Description
Crispy fish schnitzel served atop creamy mashed potatoes, a comforting and indulgent dish perfect for any occasion.
Ingredients
- 4 fish fillets (cod or sea bass)
- 1 ½ cups breadcrumbs
- 1 ½ cups panko breadcrumbs
- 2 tablespoons sesame seeds
- 4 large eggs
- 1 tablespoon mayonnaise
- 1 teaspoon Dijon mustard
- 4 garlic cloves (finely grated)
- 7 medium gold potatoes (peeled and quartered)
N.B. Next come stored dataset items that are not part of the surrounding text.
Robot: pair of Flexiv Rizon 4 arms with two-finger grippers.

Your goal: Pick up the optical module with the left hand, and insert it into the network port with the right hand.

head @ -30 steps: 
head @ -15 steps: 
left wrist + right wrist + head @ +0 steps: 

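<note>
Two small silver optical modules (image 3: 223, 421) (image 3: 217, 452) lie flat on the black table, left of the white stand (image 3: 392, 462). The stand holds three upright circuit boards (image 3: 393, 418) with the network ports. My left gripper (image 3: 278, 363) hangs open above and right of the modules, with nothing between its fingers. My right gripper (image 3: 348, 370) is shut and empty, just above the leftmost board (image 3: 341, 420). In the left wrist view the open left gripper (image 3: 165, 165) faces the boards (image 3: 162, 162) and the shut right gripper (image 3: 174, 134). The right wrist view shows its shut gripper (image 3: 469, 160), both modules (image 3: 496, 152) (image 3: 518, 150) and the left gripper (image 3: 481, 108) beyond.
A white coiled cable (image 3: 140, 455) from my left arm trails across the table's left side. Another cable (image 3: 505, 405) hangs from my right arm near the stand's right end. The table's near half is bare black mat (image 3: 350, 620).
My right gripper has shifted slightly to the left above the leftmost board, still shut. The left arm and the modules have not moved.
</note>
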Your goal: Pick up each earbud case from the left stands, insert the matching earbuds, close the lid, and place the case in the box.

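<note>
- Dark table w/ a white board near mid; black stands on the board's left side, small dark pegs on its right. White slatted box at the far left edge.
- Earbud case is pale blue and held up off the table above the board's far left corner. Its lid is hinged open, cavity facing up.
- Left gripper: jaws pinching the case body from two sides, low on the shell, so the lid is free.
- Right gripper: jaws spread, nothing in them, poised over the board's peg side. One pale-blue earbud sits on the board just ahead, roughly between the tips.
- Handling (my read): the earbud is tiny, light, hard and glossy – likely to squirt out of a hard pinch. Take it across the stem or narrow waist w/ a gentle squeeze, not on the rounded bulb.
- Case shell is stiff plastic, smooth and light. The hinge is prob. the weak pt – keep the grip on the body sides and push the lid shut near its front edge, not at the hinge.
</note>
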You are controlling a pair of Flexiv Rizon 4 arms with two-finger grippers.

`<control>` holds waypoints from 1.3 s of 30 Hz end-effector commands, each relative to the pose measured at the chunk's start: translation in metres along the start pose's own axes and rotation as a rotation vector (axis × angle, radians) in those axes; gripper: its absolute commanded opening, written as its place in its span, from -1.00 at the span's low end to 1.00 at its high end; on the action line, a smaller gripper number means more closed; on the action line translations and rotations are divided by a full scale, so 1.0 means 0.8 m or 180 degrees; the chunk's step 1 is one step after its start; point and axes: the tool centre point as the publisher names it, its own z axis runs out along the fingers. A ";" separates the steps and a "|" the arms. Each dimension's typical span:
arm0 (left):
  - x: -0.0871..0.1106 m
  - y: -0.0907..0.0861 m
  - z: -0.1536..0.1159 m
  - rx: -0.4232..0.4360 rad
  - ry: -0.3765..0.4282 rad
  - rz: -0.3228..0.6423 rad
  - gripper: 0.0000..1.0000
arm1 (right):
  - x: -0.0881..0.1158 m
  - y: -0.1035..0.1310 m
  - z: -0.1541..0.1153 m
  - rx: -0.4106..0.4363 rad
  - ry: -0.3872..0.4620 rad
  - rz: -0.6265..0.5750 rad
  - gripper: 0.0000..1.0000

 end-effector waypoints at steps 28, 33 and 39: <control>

- 4 tablespoons unsalted butter
- ¾ cup whole milk (warmed)
- Kosher salt (to taste)
- Chives (chopped, for garnish)
- Neutral oil (for frying)
Instructions
- Bring a large pot of salted water to a boil.
- Add the quartered potatoes and cook until fork-tender, about 20 minutes. Drain well.
- Whisk together eggs, mayonnaise, mustard, and grated garlic in a medium bowl until smooth.
- Combine breadcrumbs, panko, sesame seeds, and a pinch of salt in a separate shallow dish.
- Pat the fish fillets dry and season lightly with salt. Dip each fillet into the egg batter, allowing excess to drip off, then press into the breadcrumb mixture to coat evenly.
- Heat ½ inch of oil in a large skillet over medium heat. Fry the fish in batches until golden brown and crisp, about 3–4 minutes per side. Transfer to a wire rack to drain.
- Pass the cooked potatoes through a ricer or mash with a potato masher until smooth. Stir in the butter until melted, then gradually add the warm milk. Season generously with salt and stir until creamy.
- Divide the mashed potatoes among plates and top each portion with a schnitzel. Garnish with chives and serve immediately.
Notes
For extra crunch, consider double-dipping your fish fillets in the egg and breadcrumbs for a thicker coating.